■ **What you should do**
Please check every line of the listing for "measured" and copy each line where it is found.
+ + + +
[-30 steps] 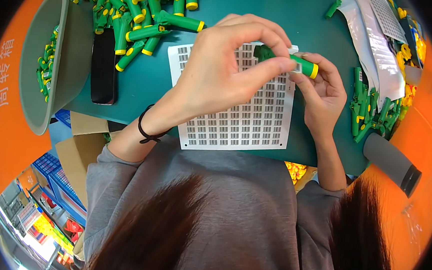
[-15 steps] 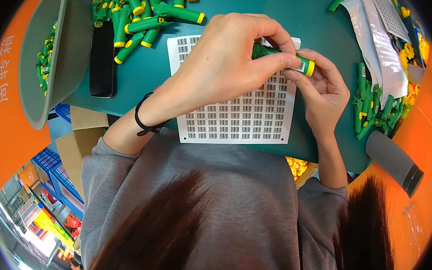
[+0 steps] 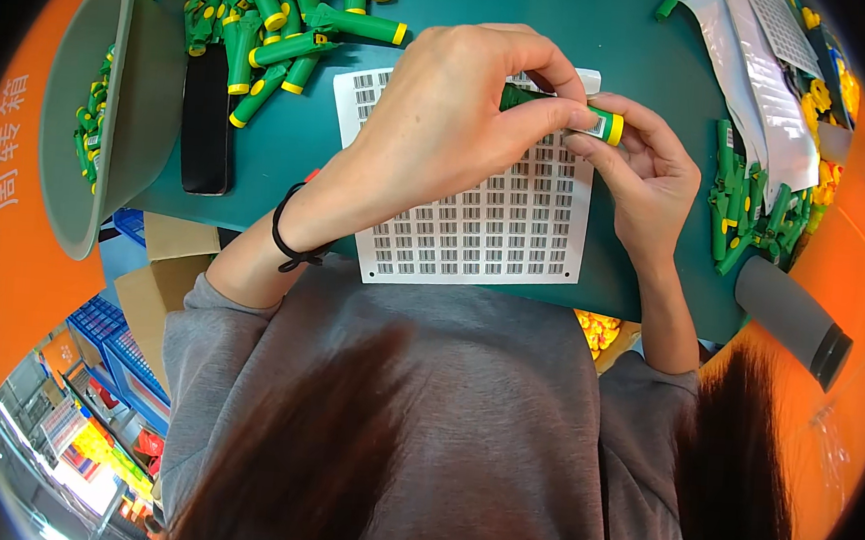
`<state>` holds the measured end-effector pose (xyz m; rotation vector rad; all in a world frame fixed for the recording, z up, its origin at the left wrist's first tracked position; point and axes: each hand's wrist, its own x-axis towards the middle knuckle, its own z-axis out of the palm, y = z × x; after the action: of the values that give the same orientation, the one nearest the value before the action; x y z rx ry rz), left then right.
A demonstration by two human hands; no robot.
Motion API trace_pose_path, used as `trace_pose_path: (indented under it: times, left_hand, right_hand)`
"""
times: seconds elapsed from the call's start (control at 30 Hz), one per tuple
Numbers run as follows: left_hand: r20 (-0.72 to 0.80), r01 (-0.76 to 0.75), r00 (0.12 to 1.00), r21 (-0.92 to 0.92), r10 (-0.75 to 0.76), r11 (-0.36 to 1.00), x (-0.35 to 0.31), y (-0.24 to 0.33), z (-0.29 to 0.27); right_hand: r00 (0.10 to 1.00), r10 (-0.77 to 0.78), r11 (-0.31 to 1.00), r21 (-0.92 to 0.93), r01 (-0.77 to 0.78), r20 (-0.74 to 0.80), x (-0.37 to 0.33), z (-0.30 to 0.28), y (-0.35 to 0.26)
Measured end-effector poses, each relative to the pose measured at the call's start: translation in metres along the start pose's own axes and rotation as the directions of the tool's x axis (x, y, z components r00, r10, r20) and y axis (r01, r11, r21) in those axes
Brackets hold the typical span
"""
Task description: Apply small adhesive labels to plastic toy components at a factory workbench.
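Observation:
A small green tube with a yellow end (image 3: 613, 130) is between my two hands, above a white sheet of barcode stickers (image 3: 475, 238). My left hand (image 3: 484, 108) is closed round its green body, with the thumb on a small white label near the yellow end. At that end my right hand (image 3: 650, 170) pinches the tube between thumb and fingers. Part of the green body is hidden behind my left fingers. The sheet lies on the green tabletop, partly covered by my left hand and wrist.
A heap of green tubes (image 3: 290, 19) lies at the far left, beside a black phone-like slab (image 3: 207, 124). A grey-green tub (image 3: 140, 149) stands farther left. To the right are more green pieces (image 3: 733, 201), plastic bags (image 3: 764, 113) and a grey tumbler (image 3: 786, 310).
Both hands and the tube have shifted only very slightly to the left. The hold on the tube looks the same.

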<state>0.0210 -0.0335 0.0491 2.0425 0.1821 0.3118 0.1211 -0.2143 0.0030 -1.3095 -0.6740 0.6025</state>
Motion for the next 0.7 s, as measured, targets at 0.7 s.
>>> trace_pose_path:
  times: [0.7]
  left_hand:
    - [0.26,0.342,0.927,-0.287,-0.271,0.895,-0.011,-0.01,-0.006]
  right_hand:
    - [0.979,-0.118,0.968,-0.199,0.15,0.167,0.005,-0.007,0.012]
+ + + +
■ **Result of this task**
`<state>` holds the measured end-effector pose (xyz m; rotation vector rad; all in a world frame fixed for the recording, z up, its origin at the left wrist's first tracked position; point and axes: each hand's wrist, its own x-axis towards the middle knuckle, its own z-axis out of the palm, y = z × x; after the action: of the values that give the same orientation, the one nearest the value before the action; x y z rx ry rz), left then right.
Measured end-effector poses, each relative to the pose measured at the call's start: translation in metres along the start pose's own axes and rotation as the directions of the tool's x axis (x, y, z components r00, r10, r20) and y axis (r01, r11, r21) in those axes
Motion for the next 0.7 s, as measured, targets at 0.7 s.

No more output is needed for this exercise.